We end up having to compete as opposed to occupying our own niches.

In 2018, former Bank of Uganda Governor Emmanuel Mutebile warned that the growth of mobile money would “diminish the incentives for the public to hold demand deposits in banks, which in turn threatens to erode the banks’ primary source of low cost funds.”

However, as Mutebile warned in 2020, dividends of digital transformation in the financial sector are not shared equitably. “It may polarise the market by excluding those segments with low levels of digital and financial literacy,” he said at a conference of Uganda Bankers Association.

More than 10 million Ugandans have basic mobile phones that cannot connect to the internet, according to data from Uganda Communications Commission, the telecom sector regulator.

Targeting a Kampalan middle class

Tim Jamieson, the Vice President for Payments and On-demand services at SafeBoda, tells The Africa Report that they are not going to build an agent network in villages to compete with telecom companies. Instead, they will focus on winning customers in Kampala.

“We occupy a different space. Our target is smartphone-using Kampalans, typically middle class that love tech interaction with our drivers,” he says.

If fin-techs want to venture into large scale lending, there is no regulatory framework now.

Though SafeBoda is veering to financial services, it’s famous for its ride hailing app that connects riders and passengers. The app has a million downloads on Google play store and this type of customer base is what the company hopes to leverage to grow its mobile money business, Jamieson says.

‘Corroborate relationship’

SafeBoda had thought of building a relationship with telecommunication companies. For instance, its riders and passengers constantly move money from telecom companies’ accounts to the wallet on the app.

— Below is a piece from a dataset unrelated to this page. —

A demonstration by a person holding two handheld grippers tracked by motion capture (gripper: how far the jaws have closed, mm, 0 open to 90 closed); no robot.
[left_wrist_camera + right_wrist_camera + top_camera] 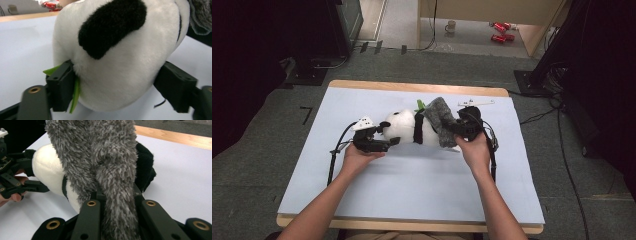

From the wallet, riders and passengers buy airtime as well as data and they can buy products or pay for cashless rides. Jamieson says SafeBoda approached telecom companies with a request for the company and its riders to move money from their telecom companies’ accounts to app wallet at no cost, but only Airtel Uganda agreed to the request.

Jamieson says because telecom companies impose high and prohibitive charges, “we end up having to compete as opposed to occupying our own niches.”

To incentivise people to use its wallet, SafeBoda gives a 10% annual interest to those who save money on its app. Jamieson adds that they plan to launch several other segregated saving schemes where its app users can lock money into a certain account for a period of time for future purposes, such as school fees, weddings, among others.

The company is also planning to start loan schemes, which means that SafeBoda will not only be competing with telecom companies, but also banks that have traditionally been offering these services.


Tonny Odokonyero, a researcher at Economic Policy Research Centre, a think tank at Makerere University, tells The Africa Report that fin-techs are restrained by a lack of laws and regulations. “If fin-techs want to venture into large scale lending, there is no regulatory framework now,” he says. However, Bank of Uganda is working on the requisite laws.